There is a psychological fact that if something is easy to access, at least 20% of users will use it in a bad way or exploit it. Your web informations are easily accessible and that’s why they are at the risk of exploitation. And that’s where hackers are born!
I’m not saying hackers are bad. Many hackers operate legally, like White-hat hackers. They engage in hacking to improve digital security. These white hackers are considered authorized hackers. Like them, there are many:
- Black hat: An illegal and criminal one who tries to steal users’ information without their consent. These are the one who steal your information id HTTPS are not integrated on your website.
- Gray hat: They are illegal too but their intentions are non-malicious. In other words, they are “just for fun” hackers.
- Green-hat: They are novice or beginner-level hackers who can turn to white or black hat.
- Red hat: Government-hired hackers, also known as vigilant hackers. Their duty is to restrict and stop black hat activities, and they are knowledgeable about black hat strategies.
- Blue-hat: Authorized software hackers who can be anyone they like green hat, white hat, or even red hat.
Thus, if HTTPS is not used on your website, there is a chance of Data Interception, Information Theft, Man-in-middle attacks (hacking), and losing customers due to a lack of trust.
You create a website to get more customers, users, trust and to build a community. Right? But if you are not using HTTPS all is vain.
Therefore, today, we will see the statistics about HTTPS on the Web; these numbers and facts will be mind-blowing.
After knowing these facts and stats you will never ignore the importance of HTTPS.
Get ready to receive loads of value.
Why is HTTPS a must?
85.1% of all websites on Google use HTTPS as default protocol. They use it as a shield for their website so that competitors and hackers can’t breach their web activities. But it goes beyond safeguarding behavioral and identification information from potential trackers.
A user (or visitors on your website) feel more secure after knowing that all communications between the browser and the server are encrypted via SSL/TLS authentication. Because of this security they visit your site frequently.
The broader support for HTTPS by major browsers like Google Chrome, Edge, and Mozilla Firefox, with features like HTTPS-only mode, is an added advantage.
HTTPS positively impacts a website’s search engine ranking. The introduction of HTTP/2 in 2015, focusing on HTTPS, has accelerated web browsing and pushed website owners to transition. It ensured safer and more efficient online landscape for users.
How does HTTPS work?
Before moving to the HTTPS stats, it’s essential to understand how HTTPS works and on which Layer these processes are happening.

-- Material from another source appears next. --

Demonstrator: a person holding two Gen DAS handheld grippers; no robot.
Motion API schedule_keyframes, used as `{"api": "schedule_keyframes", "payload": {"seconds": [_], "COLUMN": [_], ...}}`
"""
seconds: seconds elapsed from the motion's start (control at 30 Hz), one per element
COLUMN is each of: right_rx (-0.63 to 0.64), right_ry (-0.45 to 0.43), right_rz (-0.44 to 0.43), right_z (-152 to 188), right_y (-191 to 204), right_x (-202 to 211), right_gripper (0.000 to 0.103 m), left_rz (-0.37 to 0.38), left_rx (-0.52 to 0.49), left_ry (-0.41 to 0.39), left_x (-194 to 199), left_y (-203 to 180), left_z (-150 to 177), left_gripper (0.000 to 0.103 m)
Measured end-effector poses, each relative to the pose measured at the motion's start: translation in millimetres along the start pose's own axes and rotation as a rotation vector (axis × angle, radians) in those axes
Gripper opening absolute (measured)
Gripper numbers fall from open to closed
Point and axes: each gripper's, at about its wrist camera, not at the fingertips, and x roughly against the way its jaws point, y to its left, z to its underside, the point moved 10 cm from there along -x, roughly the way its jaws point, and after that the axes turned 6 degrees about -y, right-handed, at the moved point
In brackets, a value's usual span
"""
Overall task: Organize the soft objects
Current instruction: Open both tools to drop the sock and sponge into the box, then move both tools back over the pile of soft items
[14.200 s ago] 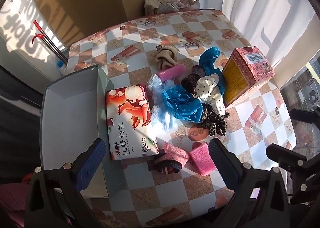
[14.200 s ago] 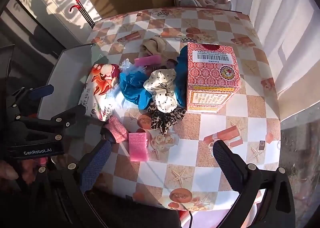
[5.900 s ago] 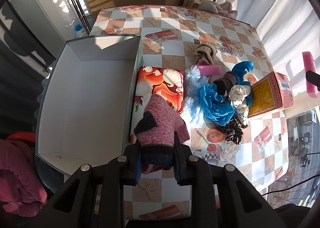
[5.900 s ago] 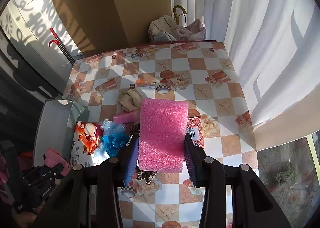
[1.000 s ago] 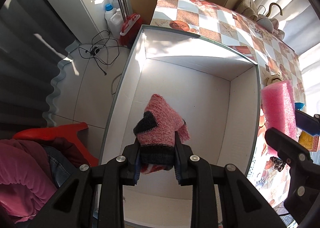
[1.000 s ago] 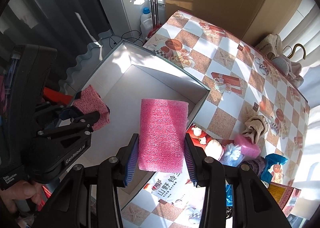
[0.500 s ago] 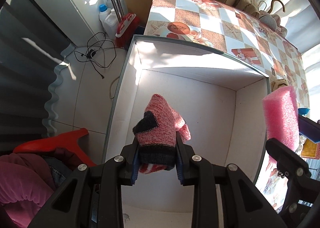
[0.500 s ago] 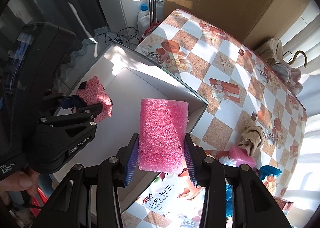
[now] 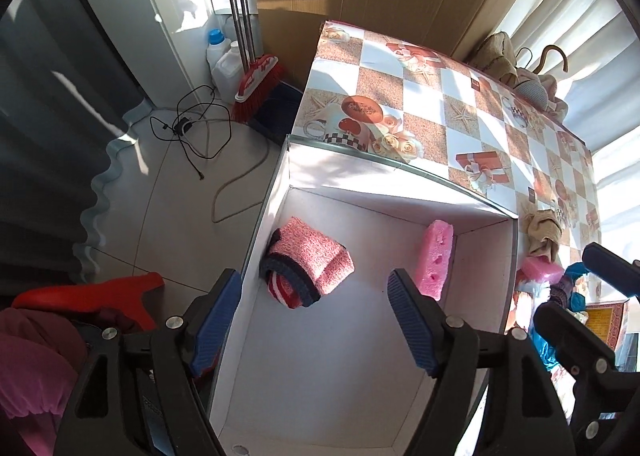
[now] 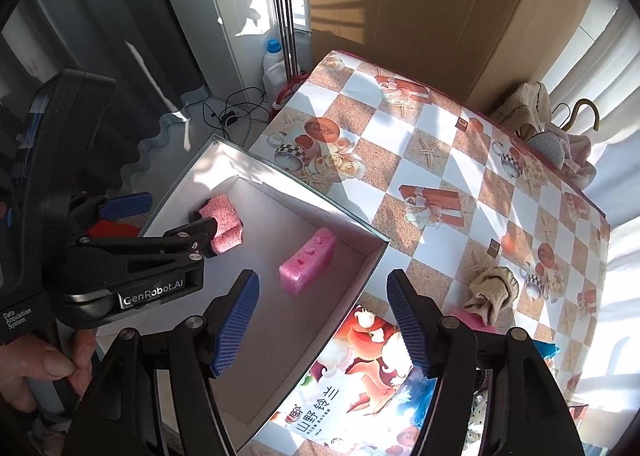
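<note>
1. The pink knitted sock (image 9: 308,268) lies on the floor of the white box (image 9: 400,208), close against its left wall, dark cuff toward the camera.
2. The pink foam block (image 9: 434,264) is in the same box, near the far right corner and well apart from the sock; I cannot tell whether it has settled.
3. The left tongs (image 9: 314,320) hang over the box, pointing steeply down, with their jaws opening and nothing between the blue pads (image 9: 410,322).
4. The right tongs (image 10: 322,322) are just above the box's right wall, their jaws likewise opening and nothing clamped.
5. A hand (image 10: 52,370) grips the left tool's handle.
6. The box sits at the edge of the bench (image 10: 440,160) with its checkered cloth.
7. On the bench beside the box lie a tissue pack (image 10: 360,380), a beige cloth (image 10: 494,288) and more soft things at the right edge.
8. A red broom (image 9: 256,80) stands on the floor beyond.
</note>
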Motion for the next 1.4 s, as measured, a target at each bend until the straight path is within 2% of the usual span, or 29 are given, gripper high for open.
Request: {"api": "schedule_keyframes", "payload": {"seconds": [0.17, 0.27, 0.4, 0.6, 0.73, 0.83, 0.9, 1.07, 1.27, 1.4], "right_rx": [-0.053, -0.067, -0.099, -0.169, -0.285, -0.34, -0.357, -0.323, -0.315, -0.303], "right_ry": [0.0, 0.025, 0.058, 0.124, 0.169, 0.167, 0.153, 0.107, 0.101, 0.086], "right_rz": [-0.009, -0.003, 0.019, 0.057, 0.051, 0.045, 0.031, 0.039, 0.032, 0.038], "right_z": [28, 63, 116, 194, 237, 255, 260, 264, 289, 305], "right_y": [-13, -23, -41, -71, -94, -107, -113, -125, -131, -136], "right_x": [16, 26, 37, 50, 56, 61, 64, 67, 72, 83], "right_gripper": [0.068, 0.068, 0.068, 0.068, 0.068, 0.068, 0.068, 0.068, 0.068, 0.068], "left_rz": [0.036, 0.072, 0.075, 0.114, 0.199, 0.25, 0.253, 0.265, 0.308, 0.3], "left_rx": [0.049, 0.065, 0.046, -0.072, -0.153, -0.238, -0.304, -0.411, -0.384, -0.347], "left_ry": [0.003, -0.011, -0.004, 0.002, 0.009, 0.032, 0.04, 0.03, 0.071, 0.096], "left_x": [13, 23, 33, 50, 62, 69, 72, 79, 59, 36], "left_y": [8, 9, 0, -56, -110, -149, -167, -202, -247, -279], "left_z": [25, 42, 63, 90, 108, 128, 140, 155, 153, 149], "left_gripper": [0.079, 0.079, 0.079, 0.079, 0.079, 0.079, 0.079, 0.079, 0.079, 0.079]}}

As we all know, HTTPS stands for HyperText Transfer Protocol Secure. If an HTTP is integrated on a website it means that the communication via computer networks is secure. It signals the visitor that the site is secure to access and protects the confidentiality and integrity of the data transmitted.

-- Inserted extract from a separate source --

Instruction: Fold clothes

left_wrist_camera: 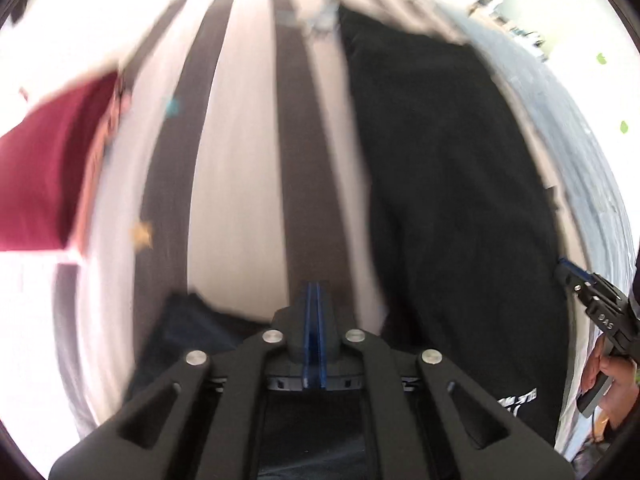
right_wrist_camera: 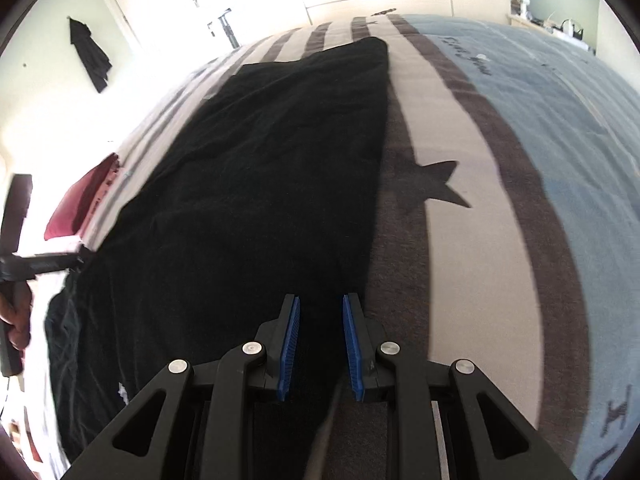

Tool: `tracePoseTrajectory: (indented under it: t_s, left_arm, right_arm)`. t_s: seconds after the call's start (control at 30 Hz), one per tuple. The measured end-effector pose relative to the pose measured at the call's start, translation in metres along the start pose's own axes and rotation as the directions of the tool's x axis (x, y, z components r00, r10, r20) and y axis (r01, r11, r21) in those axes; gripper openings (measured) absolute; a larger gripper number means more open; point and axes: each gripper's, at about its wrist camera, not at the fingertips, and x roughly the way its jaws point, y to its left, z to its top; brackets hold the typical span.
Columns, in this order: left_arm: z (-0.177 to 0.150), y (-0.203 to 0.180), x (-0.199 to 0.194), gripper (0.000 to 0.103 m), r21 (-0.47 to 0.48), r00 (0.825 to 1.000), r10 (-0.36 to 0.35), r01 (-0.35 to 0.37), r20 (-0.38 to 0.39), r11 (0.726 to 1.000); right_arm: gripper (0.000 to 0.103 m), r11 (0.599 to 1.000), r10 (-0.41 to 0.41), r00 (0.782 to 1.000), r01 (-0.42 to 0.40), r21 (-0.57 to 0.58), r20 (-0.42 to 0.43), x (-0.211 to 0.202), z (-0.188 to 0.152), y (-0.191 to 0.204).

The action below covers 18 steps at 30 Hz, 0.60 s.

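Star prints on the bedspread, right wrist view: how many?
2. One large dark star on the pale stripe right of the black garment, one small star near the far edge. The garment may hide others.

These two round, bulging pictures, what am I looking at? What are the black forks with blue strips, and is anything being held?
No robot here: a person holds a pair of hand-held tongs in each hand, each with a wide-angle camera looking along its fingers. One picture is from the left tongs, the other from the right tongs.

Both look down on a bed with a striped cover bearing a dark star. A long black garment lies spread on it, a dark red folded cloth near the far side.

The left tongs are shut; their blue pads meet, with no cloth visible between them. The right tongs stand slightly apart at the garment's edge; whether they pinch it I cannot tell.
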Motion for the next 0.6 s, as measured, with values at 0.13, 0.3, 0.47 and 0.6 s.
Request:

Now, how does it work? I’m not taking a CCNA or CCNP class today; it’s essential to understanding how HTTPS works and which Layer of the OSI model (7 layers) is used.
For better understanding, let suppose you are accessing our website Socialmarketing90 as a user. Let’s see how HTTPS runs here.

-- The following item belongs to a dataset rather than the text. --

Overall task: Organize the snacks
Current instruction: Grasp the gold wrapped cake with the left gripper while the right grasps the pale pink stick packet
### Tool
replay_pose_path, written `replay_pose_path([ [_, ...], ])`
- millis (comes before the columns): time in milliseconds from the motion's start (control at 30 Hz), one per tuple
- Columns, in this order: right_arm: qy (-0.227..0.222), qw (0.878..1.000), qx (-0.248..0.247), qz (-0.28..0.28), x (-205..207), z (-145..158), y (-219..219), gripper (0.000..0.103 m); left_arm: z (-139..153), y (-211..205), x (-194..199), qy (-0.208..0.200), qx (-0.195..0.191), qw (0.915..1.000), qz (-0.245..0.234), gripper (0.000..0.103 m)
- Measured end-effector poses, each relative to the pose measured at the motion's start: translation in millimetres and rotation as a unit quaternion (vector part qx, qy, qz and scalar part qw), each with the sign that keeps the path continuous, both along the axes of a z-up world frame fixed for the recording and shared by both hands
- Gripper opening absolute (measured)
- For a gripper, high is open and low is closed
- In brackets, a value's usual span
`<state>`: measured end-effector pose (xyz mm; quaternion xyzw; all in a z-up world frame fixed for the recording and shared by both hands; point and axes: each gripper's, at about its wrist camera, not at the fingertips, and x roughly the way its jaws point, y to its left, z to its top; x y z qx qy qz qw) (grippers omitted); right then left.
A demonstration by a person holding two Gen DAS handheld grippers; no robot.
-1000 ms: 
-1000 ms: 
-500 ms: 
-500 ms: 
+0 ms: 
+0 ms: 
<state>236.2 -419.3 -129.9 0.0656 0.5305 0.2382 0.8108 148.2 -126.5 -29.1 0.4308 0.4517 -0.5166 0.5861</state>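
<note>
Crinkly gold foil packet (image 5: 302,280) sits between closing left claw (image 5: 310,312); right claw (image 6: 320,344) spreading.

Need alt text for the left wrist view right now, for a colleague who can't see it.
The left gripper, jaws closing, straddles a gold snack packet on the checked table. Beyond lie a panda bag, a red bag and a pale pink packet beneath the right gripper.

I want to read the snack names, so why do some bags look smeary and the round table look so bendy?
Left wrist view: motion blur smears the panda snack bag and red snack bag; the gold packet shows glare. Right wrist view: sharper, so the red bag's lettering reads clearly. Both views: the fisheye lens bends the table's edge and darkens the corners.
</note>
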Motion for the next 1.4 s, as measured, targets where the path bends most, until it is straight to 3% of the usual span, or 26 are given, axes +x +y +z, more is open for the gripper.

Step 1: When you visit the SM90 website, your browser creates a secure connection with the web server. In other words, it’s an SSL/TLS handshake.
Step 2: Since the SM90 holds HTTPS, the server and the browser exchange information, including SSL certificates, where the public key of the server is contained.
Step 3: Here comes HTTPS’s work, which uses asymmetric encryption through a Public Key Infrastructure (PKI). The server’s public key, included in the SSL/TLS certificate, is used by the browser to encrypt data sent to the server. The server then uses its private key to decrypt the data.
Step 4: Now the secure connection is enabled, so the browser and the server start the data transfer. Which means the browser will encrypt the data before it sends it to the server (Receiver end). The server will decrypt the data once received. Here is where the Application layer and Transport layers are used.
Step 5: Even though the data transfer is happening, these SSL/TLS will secure the data transferred. It means it cannot be read or tampered with by any third party, providing confidentiality and integrity.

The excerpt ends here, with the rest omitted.